Mountfields forms part of the Frankwell area and has a rich history, much of which relates to the original Welsh Bridge (a.k.a. St George's Bridge) which crossed the Severn opposite the medieval street 'Mardol' 70m upstream from the current bridge. The quayside, from which a shanty-type industrial area known as 'Frankwell Forge' was forcefully cleared in 2004, still houses 'The Stew', a derelict building named after a nearby brothel that is the area's only remaining link with the town's history as a river port. The Stew has notoriously been trapped in planning controversies regarding renovation since 2004.

== Darwin Trail ==

The Darwin Trail passes through Mountfields, following the River Severn along the track used by the barge pullers, from the theatre to Charles Darwin's childhood home at The Mount. It passes through fields that Darwin explored when escaping from Shrewsbury School, which he hated. His father Robert Darwin and mother Susannah Wedgwood built the house on land originally earmarked for Shrewsbury prison (which was instead built at The Dana).

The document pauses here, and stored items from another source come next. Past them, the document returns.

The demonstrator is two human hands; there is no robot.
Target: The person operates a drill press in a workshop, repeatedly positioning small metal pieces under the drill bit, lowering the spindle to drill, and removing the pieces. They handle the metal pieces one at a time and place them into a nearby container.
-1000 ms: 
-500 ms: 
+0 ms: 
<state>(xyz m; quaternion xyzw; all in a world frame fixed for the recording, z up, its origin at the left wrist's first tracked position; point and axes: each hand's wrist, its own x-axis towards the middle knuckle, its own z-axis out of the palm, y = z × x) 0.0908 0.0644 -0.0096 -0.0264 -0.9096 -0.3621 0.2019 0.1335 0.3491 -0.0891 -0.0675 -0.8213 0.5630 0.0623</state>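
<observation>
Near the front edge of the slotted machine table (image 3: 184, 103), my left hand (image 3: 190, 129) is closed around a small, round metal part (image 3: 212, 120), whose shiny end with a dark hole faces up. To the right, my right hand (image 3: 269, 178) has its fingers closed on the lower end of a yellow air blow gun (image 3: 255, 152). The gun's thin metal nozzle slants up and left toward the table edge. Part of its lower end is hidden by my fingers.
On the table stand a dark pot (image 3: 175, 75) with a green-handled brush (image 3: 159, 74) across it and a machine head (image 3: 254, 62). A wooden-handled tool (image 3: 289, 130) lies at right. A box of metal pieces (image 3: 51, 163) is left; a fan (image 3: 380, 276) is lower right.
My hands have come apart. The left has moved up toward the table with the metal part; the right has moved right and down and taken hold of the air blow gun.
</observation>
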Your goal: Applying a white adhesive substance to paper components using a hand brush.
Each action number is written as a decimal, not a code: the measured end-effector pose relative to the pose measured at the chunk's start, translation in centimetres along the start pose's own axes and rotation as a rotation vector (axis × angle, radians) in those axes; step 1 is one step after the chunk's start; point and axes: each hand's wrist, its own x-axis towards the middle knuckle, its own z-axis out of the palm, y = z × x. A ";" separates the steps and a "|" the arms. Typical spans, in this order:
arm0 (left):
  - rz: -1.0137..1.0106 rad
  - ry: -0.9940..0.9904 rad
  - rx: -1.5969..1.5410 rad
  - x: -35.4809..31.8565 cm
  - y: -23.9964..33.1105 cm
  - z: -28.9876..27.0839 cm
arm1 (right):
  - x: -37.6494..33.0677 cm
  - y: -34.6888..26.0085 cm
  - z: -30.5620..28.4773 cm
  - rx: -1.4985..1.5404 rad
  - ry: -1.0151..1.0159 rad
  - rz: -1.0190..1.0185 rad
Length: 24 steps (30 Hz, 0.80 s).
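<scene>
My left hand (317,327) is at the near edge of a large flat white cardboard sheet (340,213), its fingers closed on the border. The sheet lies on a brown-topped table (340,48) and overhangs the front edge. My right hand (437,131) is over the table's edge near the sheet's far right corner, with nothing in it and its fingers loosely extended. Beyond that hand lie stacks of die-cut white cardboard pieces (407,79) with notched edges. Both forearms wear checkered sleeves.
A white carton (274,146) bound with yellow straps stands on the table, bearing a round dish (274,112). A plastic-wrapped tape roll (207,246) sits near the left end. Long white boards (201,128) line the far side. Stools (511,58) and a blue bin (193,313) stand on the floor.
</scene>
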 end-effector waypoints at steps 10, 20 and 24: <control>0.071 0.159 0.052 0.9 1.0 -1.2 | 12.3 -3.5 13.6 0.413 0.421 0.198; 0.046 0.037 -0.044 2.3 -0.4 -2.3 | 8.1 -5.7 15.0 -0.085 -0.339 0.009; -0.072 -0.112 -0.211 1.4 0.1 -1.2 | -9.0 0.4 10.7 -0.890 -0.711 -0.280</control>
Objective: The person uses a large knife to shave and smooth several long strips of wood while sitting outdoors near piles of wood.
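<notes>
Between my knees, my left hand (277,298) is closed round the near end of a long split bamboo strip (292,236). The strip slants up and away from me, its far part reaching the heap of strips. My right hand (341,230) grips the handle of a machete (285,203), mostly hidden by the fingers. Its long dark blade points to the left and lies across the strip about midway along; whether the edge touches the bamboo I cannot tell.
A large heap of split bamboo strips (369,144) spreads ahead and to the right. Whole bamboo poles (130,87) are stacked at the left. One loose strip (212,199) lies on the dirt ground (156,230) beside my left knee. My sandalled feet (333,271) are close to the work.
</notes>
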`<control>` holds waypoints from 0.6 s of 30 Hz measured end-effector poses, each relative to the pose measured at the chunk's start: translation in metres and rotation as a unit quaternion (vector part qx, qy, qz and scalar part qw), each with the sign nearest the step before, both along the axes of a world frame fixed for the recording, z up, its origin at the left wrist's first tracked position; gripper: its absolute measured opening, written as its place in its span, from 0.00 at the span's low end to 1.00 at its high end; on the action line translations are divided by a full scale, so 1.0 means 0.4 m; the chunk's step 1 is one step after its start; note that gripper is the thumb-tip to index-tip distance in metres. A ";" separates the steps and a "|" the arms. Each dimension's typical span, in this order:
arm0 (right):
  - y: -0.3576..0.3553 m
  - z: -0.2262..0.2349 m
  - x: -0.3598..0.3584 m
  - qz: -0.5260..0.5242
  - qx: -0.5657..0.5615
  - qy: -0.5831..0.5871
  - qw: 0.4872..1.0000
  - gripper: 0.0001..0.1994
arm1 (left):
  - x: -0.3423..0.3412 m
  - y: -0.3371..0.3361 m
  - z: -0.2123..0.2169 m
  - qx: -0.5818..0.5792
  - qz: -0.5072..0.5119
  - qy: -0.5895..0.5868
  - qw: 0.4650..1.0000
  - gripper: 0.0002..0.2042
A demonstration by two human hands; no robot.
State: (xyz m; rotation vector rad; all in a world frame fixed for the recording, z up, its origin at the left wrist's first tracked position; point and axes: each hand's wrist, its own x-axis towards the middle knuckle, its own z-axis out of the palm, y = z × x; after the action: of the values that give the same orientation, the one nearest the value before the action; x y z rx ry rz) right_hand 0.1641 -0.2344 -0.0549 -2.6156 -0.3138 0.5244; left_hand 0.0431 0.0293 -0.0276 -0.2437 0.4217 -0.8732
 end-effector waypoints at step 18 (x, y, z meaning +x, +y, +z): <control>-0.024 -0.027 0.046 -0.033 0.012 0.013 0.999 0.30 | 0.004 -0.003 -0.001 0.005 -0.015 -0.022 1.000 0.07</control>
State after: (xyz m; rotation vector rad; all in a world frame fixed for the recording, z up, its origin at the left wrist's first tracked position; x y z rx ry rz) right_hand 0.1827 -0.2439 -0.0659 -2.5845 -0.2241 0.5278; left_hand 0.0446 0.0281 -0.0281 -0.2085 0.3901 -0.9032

They constructed a 'thinking path' from the house down to the river and encouraged Charles and his siblings to utilise it. In 2014, the Shropshire Wildlife Trust purchased an area that a part of the Thinking Path ran through.

The trail extends through countryside to the proposed river crossing of Shrewsbury North West Relief Road, a project that may involve the felling of the 550 year old "Darwin Oak" that has attracted over a thousand objections at planning stage.